Isabelle looked at her. “You believe me? You believe I would cross Nazi-occupied France on a lark?”
“This is not like running away to see the circus, Isabelle.”
“But … you believe this of me?”
“Of course.” Vianne shrugged. “So foolish.”
Isabelle looked oddly crestfallen. “Just stay away from Beck while I’m gone. Don’t trust him.”
“Isn’t that just like you? You’re worried enough to warn me, but not worried enough to stay with me. What you want is what really matters. Sophie and I can rot for all you care.”
“That’s not true.”
“Isn’t it? Go to Paris. Have your fun but don’t for one minute forget that you are abandoning your niece and me.” Vianne crossed her arms and glanced back at the man in her yard who was supervising the looting of her house. “With him.”
FOURTEEN
April 27, 1995
The Oregon Coast
I am trussed up like a chicken for roasting. I know these modern seat belts are a good thing, but they make me feel claustrophobic. I belong to a generation that didn’t expect to be protected from every danger.

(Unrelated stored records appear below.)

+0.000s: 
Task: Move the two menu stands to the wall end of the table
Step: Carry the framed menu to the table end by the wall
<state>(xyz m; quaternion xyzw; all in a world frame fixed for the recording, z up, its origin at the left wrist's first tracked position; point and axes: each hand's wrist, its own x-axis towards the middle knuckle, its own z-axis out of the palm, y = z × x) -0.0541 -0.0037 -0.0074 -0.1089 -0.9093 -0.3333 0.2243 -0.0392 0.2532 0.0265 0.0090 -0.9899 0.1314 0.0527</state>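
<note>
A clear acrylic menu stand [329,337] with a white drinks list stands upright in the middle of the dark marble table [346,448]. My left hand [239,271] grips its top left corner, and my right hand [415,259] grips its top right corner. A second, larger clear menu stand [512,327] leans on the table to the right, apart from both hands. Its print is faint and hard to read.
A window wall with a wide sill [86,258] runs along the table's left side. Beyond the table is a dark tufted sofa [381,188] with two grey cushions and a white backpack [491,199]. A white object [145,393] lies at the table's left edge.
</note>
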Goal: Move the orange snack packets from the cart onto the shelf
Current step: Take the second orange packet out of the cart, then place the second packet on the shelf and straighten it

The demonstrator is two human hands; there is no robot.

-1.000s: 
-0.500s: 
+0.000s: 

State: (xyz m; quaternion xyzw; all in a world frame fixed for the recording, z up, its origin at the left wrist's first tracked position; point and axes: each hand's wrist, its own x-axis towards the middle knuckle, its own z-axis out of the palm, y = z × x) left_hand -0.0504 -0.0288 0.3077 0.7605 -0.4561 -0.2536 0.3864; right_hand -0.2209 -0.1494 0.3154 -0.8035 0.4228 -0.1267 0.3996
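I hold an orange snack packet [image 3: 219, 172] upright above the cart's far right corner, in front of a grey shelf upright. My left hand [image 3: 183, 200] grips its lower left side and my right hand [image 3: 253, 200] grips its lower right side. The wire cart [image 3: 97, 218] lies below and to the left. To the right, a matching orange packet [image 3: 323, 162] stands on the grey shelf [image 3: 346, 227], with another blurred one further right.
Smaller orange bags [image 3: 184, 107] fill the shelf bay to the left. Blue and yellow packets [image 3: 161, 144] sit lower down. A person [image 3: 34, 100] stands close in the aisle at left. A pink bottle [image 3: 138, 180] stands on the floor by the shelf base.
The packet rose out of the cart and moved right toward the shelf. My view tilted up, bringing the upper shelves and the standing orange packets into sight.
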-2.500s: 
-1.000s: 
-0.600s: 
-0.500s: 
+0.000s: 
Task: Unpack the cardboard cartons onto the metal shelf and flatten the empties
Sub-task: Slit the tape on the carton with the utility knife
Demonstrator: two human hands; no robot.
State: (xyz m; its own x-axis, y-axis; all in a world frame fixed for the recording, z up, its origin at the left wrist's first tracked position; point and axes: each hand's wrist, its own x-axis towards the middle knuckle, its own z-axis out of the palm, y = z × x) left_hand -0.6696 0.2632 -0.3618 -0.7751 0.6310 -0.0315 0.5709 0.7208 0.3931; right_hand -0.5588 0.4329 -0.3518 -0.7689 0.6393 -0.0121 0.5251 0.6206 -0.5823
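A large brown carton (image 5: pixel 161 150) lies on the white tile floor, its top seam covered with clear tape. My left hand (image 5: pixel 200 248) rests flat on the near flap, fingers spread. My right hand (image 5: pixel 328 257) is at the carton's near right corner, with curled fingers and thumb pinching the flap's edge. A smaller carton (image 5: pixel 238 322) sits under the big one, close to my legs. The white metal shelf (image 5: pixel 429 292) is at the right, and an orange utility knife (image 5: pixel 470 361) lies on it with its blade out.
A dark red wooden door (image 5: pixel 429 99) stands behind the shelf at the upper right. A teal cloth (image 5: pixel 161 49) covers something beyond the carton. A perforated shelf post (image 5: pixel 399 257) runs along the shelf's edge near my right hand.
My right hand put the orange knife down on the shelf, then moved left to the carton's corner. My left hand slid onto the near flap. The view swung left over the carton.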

I remember what it used to be like, back in the days when one was required to make smart choices. We knew the risks and took them anyway. I remember driving too fast in my old Chevrolet, my foot pressed hard on the gas, smoking a cigarette and listening to Price sing “Lawdy, Miss Clawdy” through small black speakers while children rolled around in the backseat like bowling pins.
My son is afraid that I will make a break for it, I suppose, and it is a reasonable fear. In the past month, my entire life has been turned upside down. There is a SOLD sign in my front yard and I am leaving home.
“It’s a pretty driveway, don’t you think?” my son says. It’s what he does; he fills space with words, and he chooses them carefully. It is what makes him a good surgeon. Precision.
“Yes.”
He turns into the parking lot. Like the driveway, it is lined in flowering trees. Tiny white blossoms drop to the ground like bits of lace on a dressmaker’s floor, stark against the black asphalt.
I fumble with my seat belt as we park. My hands do not obey my will these days. It frustrates me so much that I curse out loud.
“I’ll do that,” my son says, reaching sideways to unhook my seat belt.
He is out of the automobile and at my door before I have even retrieved my handbag.
The door opens. He takes me by the hand and helps me out of the car. In the short distance between the parking lot and the entrance, I have to stop twice to catch my breath.
“The trees are so pretty this time of year,” he says as we walk together across the parking lot.
“Yes.” They are flowering plum trees, gorgeous and pink, but I think suddenly of chestnut trees in bloom along the Champs Élysées.
My son tightens his hold on my hand. It is a reminder that he understands the pain of leaving a home that has been my sanctuary for nearly fifty years. But now it is time to look ahead, not behind.